Write out the data below exactly, beginning with the first line and ending once the line that has "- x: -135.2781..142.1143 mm" is written.

[Items listed in a dataset]
▬▬▬▬▬▬
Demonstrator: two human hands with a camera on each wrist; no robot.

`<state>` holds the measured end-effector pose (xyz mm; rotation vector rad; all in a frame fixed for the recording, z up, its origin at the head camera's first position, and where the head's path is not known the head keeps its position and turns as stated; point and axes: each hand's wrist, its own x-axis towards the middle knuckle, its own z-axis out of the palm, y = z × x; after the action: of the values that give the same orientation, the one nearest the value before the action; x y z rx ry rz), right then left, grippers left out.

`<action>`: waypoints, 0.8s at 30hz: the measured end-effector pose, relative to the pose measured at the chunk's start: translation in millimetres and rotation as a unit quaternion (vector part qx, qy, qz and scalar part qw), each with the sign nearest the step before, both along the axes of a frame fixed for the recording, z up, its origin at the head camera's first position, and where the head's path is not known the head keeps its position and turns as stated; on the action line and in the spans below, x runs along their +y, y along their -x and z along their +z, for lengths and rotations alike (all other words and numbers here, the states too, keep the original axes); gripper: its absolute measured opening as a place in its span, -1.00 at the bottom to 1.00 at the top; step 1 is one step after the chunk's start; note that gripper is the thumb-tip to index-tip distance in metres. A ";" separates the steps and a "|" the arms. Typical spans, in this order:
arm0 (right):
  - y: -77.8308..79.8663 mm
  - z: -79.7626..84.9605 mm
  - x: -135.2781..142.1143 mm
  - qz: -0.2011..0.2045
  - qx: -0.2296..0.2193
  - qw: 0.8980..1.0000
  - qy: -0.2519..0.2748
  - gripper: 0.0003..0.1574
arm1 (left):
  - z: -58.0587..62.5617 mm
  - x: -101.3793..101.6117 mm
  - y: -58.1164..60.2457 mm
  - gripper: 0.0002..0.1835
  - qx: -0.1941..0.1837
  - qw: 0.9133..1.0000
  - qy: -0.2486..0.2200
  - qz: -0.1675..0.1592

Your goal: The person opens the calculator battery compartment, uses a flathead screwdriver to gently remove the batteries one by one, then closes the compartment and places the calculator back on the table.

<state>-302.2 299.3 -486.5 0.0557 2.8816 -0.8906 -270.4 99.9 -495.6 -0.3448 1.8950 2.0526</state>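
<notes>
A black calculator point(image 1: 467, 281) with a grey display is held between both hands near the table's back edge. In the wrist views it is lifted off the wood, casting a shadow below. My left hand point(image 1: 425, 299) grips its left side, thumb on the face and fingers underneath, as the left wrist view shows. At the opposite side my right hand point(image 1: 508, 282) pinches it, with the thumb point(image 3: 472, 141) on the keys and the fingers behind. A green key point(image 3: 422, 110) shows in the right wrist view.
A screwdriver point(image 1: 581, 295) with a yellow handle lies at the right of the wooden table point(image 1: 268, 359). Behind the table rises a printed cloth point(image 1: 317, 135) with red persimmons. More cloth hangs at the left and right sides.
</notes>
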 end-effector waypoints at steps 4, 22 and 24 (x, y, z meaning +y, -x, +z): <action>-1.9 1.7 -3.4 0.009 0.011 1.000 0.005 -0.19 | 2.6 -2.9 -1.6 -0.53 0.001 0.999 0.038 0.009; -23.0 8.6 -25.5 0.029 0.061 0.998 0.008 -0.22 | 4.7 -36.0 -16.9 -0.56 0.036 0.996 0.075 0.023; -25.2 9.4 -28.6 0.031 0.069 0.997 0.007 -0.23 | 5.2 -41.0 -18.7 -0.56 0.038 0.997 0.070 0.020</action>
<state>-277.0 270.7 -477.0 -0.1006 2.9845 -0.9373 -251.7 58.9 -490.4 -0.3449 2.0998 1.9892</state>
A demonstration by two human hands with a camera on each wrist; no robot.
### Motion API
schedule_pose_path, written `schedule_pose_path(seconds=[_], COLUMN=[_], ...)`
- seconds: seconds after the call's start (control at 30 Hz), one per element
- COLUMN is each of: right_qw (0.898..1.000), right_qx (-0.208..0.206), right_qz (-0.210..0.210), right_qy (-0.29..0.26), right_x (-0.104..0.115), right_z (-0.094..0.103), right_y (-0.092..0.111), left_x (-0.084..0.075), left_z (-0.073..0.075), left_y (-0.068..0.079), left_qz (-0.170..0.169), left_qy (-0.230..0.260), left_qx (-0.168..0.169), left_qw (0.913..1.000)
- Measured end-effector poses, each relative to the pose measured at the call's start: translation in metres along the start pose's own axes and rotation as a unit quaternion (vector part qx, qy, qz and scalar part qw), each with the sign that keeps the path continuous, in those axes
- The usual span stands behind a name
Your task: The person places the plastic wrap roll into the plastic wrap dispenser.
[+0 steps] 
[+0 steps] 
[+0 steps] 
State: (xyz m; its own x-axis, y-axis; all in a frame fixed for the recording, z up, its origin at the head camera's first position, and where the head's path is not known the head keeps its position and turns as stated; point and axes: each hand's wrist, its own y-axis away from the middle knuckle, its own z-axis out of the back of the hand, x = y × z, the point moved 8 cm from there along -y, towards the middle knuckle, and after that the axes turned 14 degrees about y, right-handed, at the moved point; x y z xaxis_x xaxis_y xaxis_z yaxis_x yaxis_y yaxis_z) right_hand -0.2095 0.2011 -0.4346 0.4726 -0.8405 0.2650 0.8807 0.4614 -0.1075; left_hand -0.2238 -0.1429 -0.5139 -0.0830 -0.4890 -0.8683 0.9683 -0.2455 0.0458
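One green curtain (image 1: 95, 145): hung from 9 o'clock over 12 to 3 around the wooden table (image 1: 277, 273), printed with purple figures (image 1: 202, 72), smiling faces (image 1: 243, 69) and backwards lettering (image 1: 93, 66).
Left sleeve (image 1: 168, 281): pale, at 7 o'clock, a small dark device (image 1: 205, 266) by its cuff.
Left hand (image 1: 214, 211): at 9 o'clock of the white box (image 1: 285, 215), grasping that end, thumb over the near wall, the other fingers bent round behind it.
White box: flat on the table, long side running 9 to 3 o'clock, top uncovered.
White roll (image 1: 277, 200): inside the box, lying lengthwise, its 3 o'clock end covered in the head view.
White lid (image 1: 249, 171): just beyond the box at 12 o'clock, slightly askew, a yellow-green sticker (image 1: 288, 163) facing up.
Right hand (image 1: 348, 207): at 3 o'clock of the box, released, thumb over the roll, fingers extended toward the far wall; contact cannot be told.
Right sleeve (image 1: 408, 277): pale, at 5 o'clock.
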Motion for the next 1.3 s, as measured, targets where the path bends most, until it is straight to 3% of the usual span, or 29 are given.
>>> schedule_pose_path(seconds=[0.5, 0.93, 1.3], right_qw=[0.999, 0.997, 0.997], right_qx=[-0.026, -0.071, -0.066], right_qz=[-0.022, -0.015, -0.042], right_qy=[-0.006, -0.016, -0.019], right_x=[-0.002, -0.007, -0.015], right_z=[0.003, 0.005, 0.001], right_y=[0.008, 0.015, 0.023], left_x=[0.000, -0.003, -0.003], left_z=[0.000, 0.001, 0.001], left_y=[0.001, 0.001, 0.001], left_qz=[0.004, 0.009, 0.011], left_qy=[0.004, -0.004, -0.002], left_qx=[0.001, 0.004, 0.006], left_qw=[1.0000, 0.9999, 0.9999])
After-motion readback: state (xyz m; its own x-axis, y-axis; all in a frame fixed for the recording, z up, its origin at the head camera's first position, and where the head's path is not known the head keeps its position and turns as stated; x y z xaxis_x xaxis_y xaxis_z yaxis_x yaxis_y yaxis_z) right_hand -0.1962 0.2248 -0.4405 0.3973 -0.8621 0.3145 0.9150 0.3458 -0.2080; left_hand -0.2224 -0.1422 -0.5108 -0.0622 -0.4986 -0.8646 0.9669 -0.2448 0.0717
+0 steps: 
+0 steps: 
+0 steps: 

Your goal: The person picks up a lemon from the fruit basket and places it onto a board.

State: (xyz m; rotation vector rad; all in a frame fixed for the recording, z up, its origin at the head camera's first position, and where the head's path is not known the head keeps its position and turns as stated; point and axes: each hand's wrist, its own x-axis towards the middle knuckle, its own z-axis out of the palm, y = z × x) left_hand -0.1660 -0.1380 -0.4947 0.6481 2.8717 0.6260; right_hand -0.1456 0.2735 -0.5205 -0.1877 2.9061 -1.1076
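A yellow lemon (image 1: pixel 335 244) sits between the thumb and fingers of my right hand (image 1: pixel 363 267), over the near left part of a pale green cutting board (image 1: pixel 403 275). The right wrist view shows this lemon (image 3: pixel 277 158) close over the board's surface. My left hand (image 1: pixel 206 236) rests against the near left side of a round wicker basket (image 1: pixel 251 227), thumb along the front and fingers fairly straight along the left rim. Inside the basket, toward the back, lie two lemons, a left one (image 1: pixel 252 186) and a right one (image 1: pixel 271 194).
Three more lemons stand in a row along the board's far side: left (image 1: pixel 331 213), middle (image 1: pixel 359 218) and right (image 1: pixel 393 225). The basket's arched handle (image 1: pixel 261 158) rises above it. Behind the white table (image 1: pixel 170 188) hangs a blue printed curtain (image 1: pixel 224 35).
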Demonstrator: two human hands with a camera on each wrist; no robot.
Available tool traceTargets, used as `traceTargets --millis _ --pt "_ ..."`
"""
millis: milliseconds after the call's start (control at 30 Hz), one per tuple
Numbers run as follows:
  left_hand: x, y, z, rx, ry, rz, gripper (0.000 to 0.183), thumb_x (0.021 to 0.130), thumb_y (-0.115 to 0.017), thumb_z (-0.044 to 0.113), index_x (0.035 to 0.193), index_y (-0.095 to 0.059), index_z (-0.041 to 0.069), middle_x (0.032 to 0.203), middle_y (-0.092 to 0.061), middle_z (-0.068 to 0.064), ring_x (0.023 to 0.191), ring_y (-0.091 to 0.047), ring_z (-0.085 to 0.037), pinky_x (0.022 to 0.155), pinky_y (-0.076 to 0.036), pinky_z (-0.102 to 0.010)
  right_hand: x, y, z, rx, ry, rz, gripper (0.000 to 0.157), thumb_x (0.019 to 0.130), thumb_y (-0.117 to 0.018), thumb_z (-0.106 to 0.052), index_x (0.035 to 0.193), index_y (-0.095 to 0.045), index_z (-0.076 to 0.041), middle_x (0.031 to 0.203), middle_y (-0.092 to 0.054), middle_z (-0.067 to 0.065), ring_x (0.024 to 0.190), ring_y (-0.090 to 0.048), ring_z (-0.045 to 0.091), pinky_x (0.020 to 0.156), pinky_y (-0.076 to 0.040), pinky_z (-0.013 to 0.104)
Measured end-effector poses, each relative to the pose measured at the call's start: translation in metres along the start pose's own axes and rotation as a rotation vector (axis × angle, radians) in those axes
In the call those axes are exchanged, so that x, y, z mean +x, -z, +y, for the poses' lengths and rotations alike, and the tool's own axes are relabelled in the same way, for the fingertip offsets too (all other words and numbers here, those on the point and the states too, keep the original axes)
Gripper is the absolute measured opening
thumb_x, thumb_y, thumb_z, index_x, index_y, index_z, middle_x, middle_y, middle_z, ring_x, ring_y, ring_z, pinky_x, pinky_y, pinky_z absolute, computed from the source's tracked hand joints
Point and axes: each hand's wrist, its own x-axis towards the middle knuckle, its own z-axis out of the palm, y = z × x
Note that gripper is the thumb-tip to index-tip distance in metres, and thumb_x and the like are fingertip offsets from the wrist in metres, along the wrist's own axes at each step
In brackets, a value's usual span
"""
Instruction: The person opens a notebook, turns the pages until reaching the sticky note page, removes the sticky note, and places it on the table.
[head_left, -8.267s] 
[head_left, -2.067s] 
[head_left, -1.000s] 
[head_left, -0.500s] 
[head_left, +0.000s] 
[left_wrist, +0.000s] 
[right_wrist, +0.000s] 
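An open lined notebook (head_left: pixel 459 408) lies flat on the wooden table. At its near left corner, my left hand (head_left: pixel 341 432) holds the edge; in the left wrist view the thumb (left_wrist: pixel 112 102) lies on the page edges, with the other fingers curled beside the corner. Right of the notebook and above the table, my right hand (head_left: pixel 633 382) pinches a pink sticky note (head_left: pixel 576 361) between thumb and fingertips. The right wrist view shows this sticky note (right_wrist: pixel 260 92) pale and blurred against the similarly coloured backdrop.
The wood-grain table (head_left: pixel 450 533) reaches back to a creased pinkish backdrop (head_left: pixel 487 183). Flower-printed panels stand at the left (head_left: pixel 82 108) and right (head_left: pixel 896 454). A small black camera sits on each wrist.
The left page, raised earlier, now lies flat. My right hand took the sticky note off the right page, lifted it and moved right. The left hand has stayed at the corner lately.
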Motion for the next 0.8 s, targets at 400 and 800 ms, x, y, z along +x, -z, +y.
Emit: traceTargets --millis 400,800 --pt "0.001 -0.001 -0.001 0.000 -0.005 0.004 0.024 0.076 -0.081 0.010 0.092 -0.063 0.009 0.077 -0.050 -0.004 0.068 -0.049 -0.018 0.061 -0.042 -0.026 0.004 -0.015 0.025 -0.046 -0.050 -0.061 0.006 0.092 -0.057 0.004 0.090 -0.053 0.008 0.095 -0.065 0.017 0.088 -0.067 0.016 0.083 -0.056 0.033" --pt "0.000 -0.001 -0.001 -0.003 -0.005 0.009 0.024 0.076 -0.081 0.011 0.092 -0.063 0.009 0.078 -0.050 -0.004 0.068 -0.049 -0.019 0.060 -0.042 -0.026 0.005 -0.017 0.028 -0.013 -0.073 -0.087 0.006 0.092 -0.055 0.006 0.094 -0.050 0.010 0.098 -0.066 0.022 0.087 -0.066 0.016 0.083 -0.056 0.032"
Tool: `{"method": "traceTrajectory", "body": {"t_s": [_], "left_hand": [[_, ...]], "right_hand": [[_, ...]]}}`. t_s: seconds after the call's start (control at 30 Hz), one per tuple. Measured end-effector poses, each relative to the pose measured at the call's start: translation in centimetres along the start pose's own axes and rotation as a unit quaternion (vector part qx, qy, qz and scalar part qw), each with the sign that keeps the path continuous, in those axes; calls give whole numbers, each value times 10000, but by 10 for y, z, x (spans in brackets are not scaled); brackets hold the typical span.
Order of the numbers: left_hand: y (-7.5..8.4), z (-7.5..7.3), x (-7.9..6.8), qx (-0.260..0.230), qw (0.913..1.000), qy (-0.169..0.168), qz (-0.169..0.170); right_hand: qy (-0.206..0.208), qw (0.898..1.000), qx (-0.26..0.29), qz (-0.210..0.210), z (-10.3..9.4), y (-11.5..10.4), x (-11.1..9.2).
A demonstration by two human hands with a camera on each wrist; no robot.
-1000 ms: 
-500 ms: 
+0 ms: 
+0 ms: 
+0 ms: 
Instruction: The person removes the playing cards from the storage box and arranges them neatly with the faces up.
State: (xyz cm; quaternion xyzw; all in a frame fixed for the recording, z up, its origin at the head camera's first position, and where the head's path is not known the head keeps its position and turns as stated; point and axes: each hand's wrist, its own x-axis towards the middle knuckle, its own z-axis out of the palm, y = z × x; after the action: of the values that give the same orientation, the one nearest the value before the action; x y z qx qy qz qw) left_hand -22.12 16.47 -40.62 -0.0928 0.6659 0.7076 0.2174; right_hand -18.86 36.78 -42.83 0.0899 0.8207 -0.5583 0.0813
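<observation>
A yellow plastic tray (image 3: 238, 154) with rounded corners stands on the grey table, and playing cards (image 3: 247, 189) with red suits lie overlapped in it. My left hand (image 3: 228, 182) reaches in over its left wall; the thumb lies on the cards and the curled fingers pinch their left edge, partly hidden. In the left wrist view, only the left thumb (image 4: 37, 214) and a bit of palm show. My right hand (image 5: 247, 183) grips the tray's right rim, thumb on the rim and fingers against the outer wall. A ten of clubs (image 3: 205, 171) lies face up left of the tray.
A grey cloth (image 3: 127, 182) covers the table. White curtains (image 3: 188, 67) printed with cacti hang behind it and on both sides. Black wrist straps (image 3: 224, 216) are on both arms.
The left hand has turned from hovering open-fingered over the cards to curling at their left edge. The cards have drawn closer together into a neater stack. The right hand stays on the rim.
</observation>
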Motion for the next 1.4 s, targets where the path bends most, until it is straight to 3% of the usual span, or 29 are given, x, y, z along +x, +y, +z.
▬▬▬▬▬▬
## Answer section
Demonstrator: two human hands with a camera on each wrist; no robot.

`<state>` holds the measured end-effector pose (xyz mm; rotation vector rad; all in a frame fixed for the recording, z up, its origin at the head camera's first position, and where the head's path is not known the head keeps its position and turns as stated; point and axes: each hand's wrist, its own x-axis towards the middle knuckle, its own z-axis out of the palm, y = z × x; after the action: of the values that give the same orientation, the one nearest the value before the action; x y z rx ry rz), right then left, grippers left out.

`<action>`: waypoints, 0.8s at 30hz: the measured end-effector pose, relative to the pose measured at the chunk's start: translation in millimetres and rotation as a unit quaternion (vector part qx, qy, qz and scalar part qw), each with the sign nearest the step before, both along the axes of a frame fixed for the recording, z up, its origin at the head camera's first position, and where the head's path is not known the head keeps its position and turns as stated; on the action line and in the spans below, x runs along their +y, y along their -x and z along their +z, for lengths and rotations alike (all other words and numbers here, the states too, keep the original axes); gripper: its absolute measured opening as a place in its span, -1.00 at the bottom to 1.00 at the top; step 1 is one step after the chunk's start; note that gripper is the thumb-tip to index-tip distance in metres. A ";" separates the steps and a "|" the arms. Typical spans, in this order:
arm0 (right):
  - y: -77.8308..79.8663 mm
  - z: -79.7626..84.9605 mm
  - x: -135.2781..142.1143 mm

This completes the output.